Here, we will take some messy data and tidy it
#Imports the csv (which I put on github)
dirty <- read.csv('https://raw.githubusercontent.com/davidblumenstiel/data/master/Flight.csv')
dirty
## X X.1 Los.Angeles Pheonix San.Diego San.Franscisco Seattle
## 1 ALASKA on time 497 221 212 503 1841
## 2 delayed 62 12 20 102 305
## 3 NA NA NA NA NA
## 4 AMWEST on time 694 4840 383 320 201
## 5 delayed 117 415 65 129 61
#Removing blank rows
df <- na.omit(dirty)
df
## X X.1 Los.Angeles Pheonix San.Diego San.Franscisco Seattle
## 1 ALASKA on time 497 221 212 503 1841
## 2 delayed 62 12 20 102 305
## 4 AMWEST on time 694 4840 383 320 201
## 5 delayed 117 415 65 129 61
#Adding column names
names(df)[1:2] <- c("Airline", "Status")
#Appending missing values in "Airline"
#This is a little overkill, but would work if the dataset were larger
j = 0
for (i in df$Airline) {
j = j + 1
if (i != "") {
x = i
}
else {
df$Airline[j] <- x
}
}
df
## Airline Status Los.Angeles Pheonix San.Diego San.Franscisco Seattle
## 1 ALASKA on time 497 221 212 503 1841
## 2 ALASKA delayed 62 12 20 102 305
## 4 AMWEST on time 694 4840 383 320 201
## 5 AMWEST delayed 117 415 65 129 61
#Tidying up the destinations
clean <- gather(df,"Destination","Number Flights",3:7)
head(clean)
## Airline Status Destination Number Flights
## 1 ALASKA on time Los.Angeles 497
## 2 ALASKA delayed Los.Angeles 62
## 3 AMWEST on time Los.Angeles 694
## 4 AMWEST delayed Los.Angeles 117
## 5 ALASKA on time Pheonix 221
## 6 ALASKA delayed Pheonix 12
#Creates a vector of the total number of flights per airline and destination
totals <- rep(clean$`Number Flights`[clean$Status == "on time"] + clean$`Number Flights`[clean$Status == "delayed"], each = 2)

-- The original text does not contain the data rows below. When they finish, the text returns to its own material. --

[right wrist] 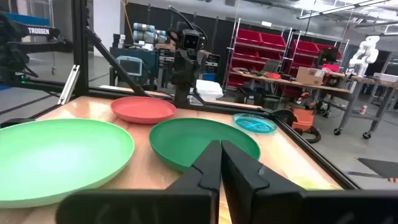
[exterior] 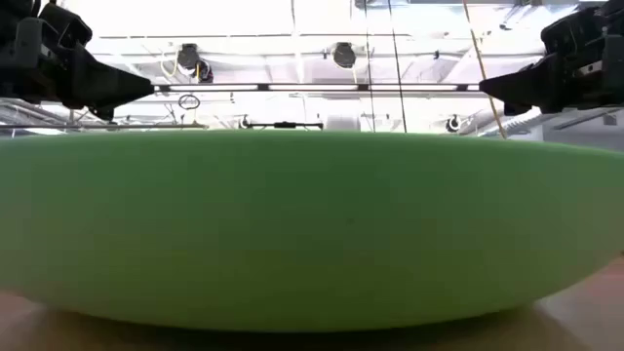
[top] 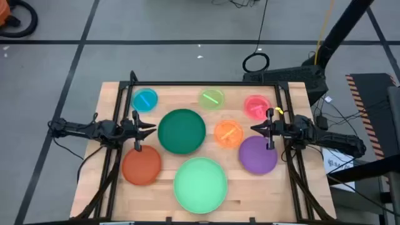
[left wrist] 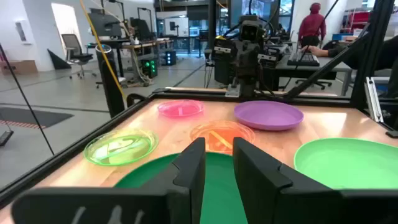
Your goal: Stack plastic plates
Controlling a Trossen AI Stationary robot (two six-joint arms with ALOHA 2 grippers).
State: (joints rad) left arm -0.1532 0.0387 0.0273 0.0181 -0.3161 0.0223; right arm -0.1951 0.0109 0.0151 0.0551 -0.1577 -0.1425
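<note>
Eight round plastic plates lie spread singly over a wooden table, none yet stacked, while two dark robot arms hang above its opposite edges, facing each other.

The left gripper hovers over the table's left side with its fingers a narrow gap apart and nothing between them. Directly ahead of its tips sits the large dark green plate, close but not touched. The brown-orange plate lies just beside the gripper on the near side, and the small translucent blue plate just beside it toward the far edge.

The right gripper hovers over the right side, its fingers pressed together and empty. The small orange plate rests right in front of its tips. The purple plate lies just beside it to the near side, partly under the arm; the small pink plate lies just beside it to the far side.

Between the two grippers and toward the front edge sits the large mint plate, which fills the table-height camera's whole view. The small lime plate sits at the far edge, between the blue and pink ones.

Across the room, a person in a red hooded top stands at a workbench.
</note>
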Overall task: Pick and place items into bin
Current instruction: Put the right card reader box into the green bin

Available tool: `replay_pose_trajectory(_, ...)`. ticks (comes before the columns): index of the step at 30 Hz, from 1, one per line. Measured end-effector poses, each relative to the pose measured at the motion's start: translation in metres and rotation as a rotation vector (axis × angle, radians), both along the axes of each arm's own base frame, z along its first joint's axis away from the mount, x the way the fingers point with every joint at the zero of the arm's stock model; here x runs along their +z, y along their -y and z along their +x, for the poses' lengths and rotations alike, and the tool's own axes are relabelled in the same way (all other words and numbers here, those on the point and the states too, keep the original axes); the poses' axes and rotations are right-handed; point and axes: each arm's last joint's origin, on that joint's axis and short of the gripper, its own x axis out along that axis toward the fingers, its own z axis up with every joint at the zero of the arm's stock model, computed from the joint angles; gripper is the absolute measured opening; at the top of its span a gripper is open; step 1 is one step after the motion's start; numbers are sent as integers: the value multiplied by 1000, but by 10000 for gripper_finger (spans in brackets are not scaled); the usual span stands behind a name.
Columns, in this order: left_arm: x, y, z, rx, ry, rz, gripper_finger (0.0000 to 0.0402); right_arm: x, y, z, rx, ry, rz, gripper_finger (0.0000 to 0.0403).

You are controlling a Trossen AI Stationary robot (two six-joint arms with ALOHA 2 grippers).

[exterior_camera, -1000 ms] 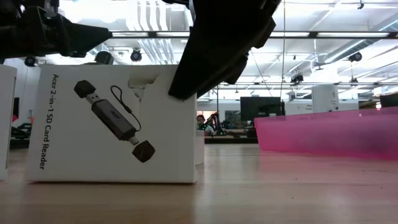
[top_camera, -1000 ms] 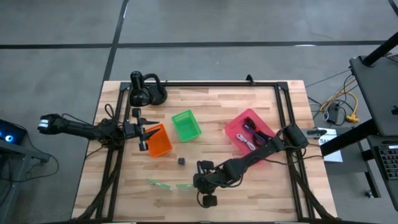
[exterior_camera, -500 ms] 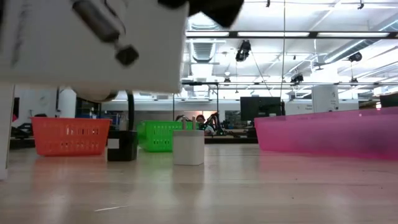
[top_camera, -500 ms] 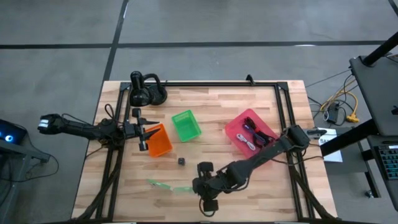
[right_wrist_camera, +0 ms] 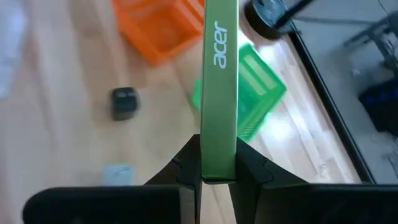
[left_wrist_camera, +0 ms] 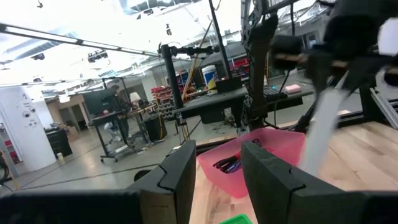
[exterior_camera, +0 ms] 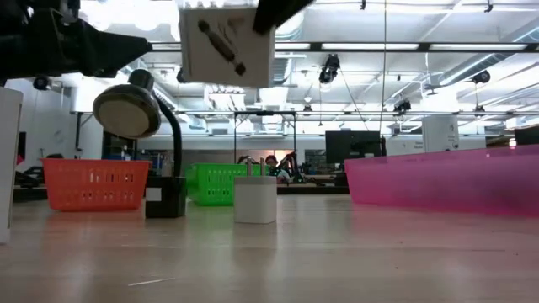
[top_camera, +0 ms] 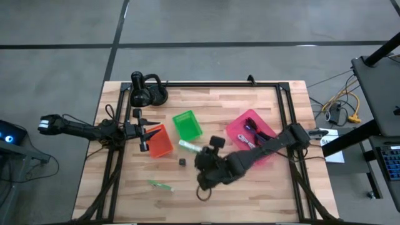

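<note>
The right gripper [right_wrist_camera: 217,177] was clamped on a flat retail box [right_wrist_camera: 219,81], its 2 fingers [right_wrist_camera: 252,167] pinching the thin green "acer" spine edge-on, jaws nearly shut with only the box's thickness between them. In the high view the box [top_camera: 189,147] stood out from the gripper toward 9 o'clock, lifted above the table [top_camera: 262,194] near the middle, just at 5 o'clock of the green bin [top_camera: 187,125] and at 3 o'clock of the orange bin [top_camera: 159,142]. In the low view its printed white face [exterior_camera: 226,46] hung high, clear of the wood.

The box looked light, stiff cardboard: it probably would not sag, but held near 1 end across its narrow side it could pivot in the pads or slip on the glossy print. A hold nearer its middle would have carried it more steadily.

The left gripper [left_wrist_camera: 214,180] waited over the orange bin at the table's 9 o'clock side, fingers parted with nothing between them.

Other items lay loose: a tiny black cube [top_camera: 182,162] just below the held box, and a thin green strip [top_camera: 160,185] toward 7 o'clock. The pink bin [top_camera: 237,128] at 3 o'clock already held dark cables. The strip looked flimsy and flat to the wood, hard to pinch; the cube small and rigid.
</note>
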Motion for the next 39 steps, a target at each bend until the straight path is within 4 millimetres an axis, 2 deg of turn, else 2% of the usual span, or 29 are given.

#Initiates new column (Proportion Ontime/Delayed)
clean["Proportion Ontime/Delayed"] <- NA
#Fills the new column
clean$`Proportion Ontime/Delayed` <- clean$`Number Flights`/totals
head(clean)
## Airline Status Destination Number Flights Proportion Ontime/Delayed
## 1 ALASKA on time Los.Angeles 497 0.88908766
## 2 ALASKA delayed Los.Angeles 62 0.11091234
## 3 AMWEST on time Los.Angeles 694 0.85573366
## 4 AMWEST delayed Los.Angeles 117 0.14426634
## 5 ALASKA on time Pheonix 221 0.94849785
## 6 ALASKA delayed Pheonix 12 0.05150215
delayed <- filter(clean,Status == "delayed")
ggplot(delayed, aes(Airline, `Proportion Ontime/Delayed`)) + geom_boxplot()
Although there isn’t too much data to work with, it appears that the ‘AMWEST’ airline had a higher proportion of delayed flights than did the ‘ALASKA’ airline.